My pop is in the unenviable position of getting close to outliving his long term health policy. Then I don't know what we will do. This level of care is very expensive. But in some ways the guy is a horse and might have the lost laugh and outlive us all. Shit. I worry about his wife. She misses him but the doctor doesn't want that to happen anymore, says that the transition is too disorienting for him. I said goodbye to the doctor and my step mother again but pulled back my hand at the last second and told him that I had forgotten about his phobia. Just kidding and a bit nasty but it was fun to goof on the good natured doctor.
It was good to see my dad. He told me that I needed to lose thirty pounds. Nice.
I left the hospital and was very hungry. Kind of a rough neighborhood a block away I found a barbecue that looked real funky and dangerous. I stopped. Ruben's Rib Shack on Clinton.
I hadn't eaten all day and I was famished and thirsty. Left Marin at 7 that morning.
A decrepit bmw pulled up to the curb in front of me. Junkie white girl, black dude driving. I followed her into the restaurant.
"They don't own the place now. We bought it three months ago."
The girl slurred something under her addled breath and left.
I ordered a rib sandwich and gave the place the once over. Miles Davis poster. Nice and funky. Cambodian jeweler next door a couple inner city churches.

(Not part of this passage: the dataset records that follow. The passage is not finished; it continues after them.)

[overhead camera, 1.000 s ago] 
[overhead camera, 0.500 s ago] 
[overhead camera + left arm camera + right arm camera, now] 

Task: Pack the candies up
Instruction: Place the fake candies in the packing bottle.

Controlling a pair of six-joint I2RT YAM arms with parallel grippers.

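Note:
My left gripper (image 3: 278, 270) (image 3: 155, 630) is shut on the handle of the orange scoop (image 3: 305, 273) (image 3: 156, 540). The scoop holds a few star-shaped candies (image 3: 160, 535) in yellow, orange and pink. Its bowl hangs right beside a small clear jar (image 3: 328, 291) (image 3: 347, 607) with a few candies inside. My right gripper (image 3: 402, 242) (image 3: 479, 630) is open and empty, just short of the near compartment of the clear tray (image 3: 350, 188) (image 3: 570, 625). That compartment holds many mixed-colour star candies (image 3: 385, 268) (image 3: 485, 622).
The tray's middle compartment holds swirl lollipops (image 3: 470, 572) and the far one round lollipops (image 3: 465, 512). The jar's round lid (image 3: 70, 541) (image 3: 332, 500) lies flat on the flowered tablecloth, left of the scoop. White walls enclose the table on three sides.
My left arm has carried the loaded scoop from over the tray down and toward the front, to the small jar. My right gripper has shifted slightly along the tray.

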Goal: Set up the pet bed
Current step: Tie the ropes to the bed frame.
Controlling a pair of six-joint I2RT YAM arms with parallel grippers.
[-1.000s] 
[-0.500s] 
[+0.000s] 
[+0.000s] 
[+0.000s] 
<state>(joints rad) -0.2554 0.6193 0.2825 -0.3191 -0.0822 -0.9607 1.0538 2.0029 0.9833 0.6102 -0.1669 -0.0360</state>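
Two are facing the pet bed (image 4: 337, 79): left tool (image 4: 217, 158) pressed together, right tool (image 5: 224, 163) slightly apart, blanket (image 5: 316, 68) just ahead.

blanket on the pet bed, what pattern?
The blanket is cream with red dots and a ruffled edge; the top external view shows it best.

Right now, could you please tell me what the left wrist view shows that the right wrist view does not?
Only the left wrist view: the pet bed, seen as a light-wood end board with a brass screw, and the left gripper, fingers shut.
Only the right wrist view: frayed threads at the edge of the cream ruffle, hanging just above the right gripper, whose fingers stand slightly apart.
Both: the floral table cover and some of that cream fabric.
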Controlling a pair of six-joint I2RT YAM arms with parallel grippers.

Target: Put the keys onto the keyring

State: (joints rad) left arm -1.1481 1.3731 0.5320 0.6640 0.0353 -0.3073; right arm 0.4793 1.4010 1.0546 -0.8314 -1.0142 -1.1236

I looked at the menu again and saw that they had smoked salmon. Really smoked, sounded interesting, had to get some for the trip. The nice kid behind the counter led me to their spic and span bathroom and when I got back started telling me about the operation. No flame touches anything, proprietary house rub. UNlike the previous owner, no msg. The rib sandwich was extraordinary, bit through a few soft bones and chewed them right up. Very spicy, perfectly fatty.The pasta salad was fantastic as well, with olives and hearts of palm. I really was digging the place. Ate the salmon on the way home, not quite as good as the other but plenty good. Couple pieces of white bread, hadn't eaten any in ages. tasted good and fresh.

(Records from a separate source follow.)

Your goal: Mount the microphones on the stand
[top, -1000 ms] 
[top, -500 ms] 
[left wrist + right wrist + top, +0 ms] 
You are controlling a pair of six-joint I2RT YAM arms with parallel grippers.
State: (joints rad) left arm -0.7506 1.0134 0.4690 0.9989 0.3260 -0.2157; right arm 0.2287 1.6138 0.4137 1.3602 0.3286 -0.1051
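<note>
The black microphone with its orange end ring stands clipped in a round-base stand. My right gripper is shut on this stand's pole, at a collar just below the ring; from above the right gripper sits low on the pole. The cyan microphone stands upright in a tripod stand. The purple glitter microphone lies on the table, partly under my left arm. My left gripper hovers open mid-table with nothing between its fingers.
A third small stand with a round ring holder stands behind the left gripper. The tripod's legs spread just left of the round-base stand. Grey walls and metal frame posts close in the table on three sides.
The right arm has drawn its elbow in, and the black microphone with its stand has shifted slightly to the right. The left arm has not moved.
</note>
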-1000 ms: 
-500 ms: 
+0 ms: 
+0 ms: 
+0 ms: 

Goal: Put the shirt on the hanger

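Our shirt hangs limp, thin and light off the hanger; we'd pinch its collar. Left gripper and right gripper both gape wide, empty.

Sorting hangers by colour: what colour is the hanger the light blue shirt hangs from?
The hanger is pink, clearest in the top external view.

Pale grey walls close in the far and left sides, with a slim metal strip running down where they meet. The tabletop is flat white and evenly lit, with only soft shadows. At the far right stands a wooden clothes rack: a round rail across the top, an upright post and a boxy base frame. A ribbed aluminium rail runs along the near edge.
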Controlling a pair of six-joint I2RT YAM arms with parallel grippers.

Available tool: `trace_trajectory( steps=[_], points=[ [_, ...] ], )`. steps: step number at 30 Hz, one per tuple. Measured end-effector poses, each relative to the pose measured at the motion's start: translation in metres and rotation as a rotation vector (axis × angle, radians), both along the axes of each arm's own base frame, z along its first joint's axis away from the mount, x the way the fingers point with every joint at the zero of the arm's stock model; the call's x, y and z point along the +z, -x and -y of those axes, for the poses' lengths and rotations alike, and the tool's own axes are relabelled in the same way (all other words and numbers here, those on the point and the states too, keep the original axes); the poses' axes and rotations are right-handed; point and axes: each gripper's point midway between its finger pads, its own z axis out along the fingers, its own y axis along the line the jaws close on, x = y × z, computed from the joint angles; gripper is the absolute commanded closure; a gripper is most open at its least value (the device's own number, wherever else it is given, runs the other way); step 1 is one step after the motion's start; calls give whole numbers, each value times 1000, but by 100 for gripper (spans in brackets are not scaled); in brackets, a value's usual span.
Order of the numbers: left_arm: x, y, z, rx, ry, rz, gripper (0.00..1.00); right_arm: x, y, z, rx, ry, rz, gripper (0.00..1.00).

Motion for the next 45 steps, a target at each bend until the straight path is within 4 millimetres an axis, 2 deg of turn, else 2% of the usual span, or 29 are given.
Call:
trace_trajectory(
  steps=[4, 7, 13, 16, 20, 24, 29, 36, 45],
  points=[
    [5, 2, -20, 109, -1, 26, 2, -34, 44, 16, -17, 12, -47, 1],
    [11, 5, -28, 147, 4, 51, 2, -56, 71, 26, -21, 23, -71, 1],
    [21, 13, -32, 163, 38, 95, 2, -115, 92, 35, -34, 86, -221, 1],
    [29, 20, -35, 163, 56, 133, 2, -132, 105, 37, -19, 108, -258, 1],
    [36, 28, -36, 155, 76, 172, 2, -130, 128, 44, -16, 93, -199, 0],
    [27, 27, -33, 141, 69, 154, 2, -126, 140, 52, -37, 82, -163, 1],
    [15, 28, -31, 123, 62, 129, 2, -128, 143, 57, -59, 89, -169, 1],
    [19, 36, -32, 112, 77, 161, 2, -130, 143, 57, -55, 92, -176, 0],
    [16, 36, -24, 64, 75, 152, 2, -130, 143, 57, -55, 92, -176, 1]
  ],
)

Got home at a decent hour, dead tired, without much difficulty.
Spent the night before with friend Ron, who lives in San Rafael near a relatively new deli, Millers. Sounds pretty goishe to me.Anyway we go out to dinner and split a cornbeef and each have a cup of matzoh ball soup. Waitress says to me, what kind of bread? I look at my friend, are you serious? I says to the waitress, ma-am did you ever hear what Milton Berle once said; every time a gentile orders cornbeef on white bread, somewhere in the world a jew dies? She laughed nervously and I looked around the table. Uh, you do have brown mustard don't you? Lucky for her she did. Sandwich and soup were good.

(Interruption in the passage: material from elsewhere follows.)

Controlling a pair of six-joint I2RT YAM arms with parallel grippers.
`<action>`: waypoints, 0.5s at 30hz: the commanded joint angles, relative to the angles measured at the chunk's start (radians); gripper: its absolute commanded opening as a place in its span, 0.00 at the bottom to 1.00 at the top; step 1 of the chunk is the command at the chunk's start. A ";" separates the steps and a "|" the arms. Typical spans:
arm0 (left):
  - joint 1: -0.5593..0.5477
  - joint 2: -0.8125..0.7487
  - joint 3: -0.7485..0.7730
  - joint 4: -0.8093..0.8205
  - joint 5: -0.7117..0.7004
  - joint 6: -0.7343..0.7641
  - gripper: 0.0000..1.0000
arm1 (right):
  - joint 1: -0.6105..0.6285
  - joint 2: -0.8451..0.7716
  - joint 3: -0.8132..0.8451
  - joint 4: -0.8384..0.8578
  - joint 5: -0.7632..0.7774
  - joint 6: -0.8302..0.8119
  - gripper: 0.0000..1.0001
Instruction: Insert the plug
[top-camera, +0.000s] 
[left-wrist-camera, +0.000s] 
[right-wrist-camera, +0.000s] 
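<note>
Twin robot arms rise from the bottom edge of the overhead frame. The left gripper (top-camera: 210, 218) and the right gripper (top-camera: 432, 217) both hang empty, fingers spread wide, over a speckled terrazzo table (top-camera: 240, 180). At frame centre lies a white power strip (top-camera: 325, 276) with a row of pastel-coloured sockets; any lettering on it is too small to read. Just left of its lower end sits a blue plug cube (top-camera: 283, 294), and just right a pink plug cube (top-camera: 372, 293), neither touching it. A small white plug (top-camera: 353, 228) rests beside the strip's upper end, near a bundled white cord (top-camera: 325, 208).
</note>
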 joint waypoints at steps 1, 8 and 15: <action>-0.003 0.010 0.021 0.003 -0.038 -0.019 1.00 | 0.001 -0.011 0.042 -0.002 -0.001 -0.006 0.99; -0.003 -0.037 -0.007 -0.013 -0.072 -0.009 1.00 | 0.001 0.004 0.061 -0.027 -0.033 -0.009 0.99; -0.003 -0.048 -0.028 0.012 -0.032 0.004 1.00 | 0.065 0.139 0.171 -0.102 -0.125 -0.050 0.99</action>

Leslie was driving down our road and saw a condor in the tree. Right by the hawk nest. Red head, white patch, enormous. My San Diego bird field book says that Gymnogyps californianus (Shaw) or the California Condor is now extirpated in San Diego county. This one evidently never got the word. Scott (1936) heard from an Indian living near Palomar Mountain that in the 1870's you could find fifteen, twenty, fifty in the sky at the same time. Nest near Warner Ranch reported in 1859. Sightings in Poway, Escondido, San Luis Rey, Santa Ysabel, nothing after 1903.
I remember reading a 19th century ethno field guide on the Pala indians that describes the medicine man dressing in a full condor feather suit. Also cutting his tongue out and mysteriously reattaching it. But that is a story for another day.
I told Bruce about Leslie's find. He says that he saw it twice in the last year and as recently as two weeks ago.
I saw a bunch of kids on top of the overpass in Berkeley with eat the rich banners and finally figured out it was Mayday weekend. Saw a sign in the Central Valley advertising beyond earth day that I wondered about. Beyond in what way?
Jon Harwood posted this great shot on Fallbrook Shutters today. He calls it How our clothing gets color. Jon has mastered a lot of esoteric photo techniques like gum bichromate and he likes to play with hand coloring. Very nice. A hand tinted silver print.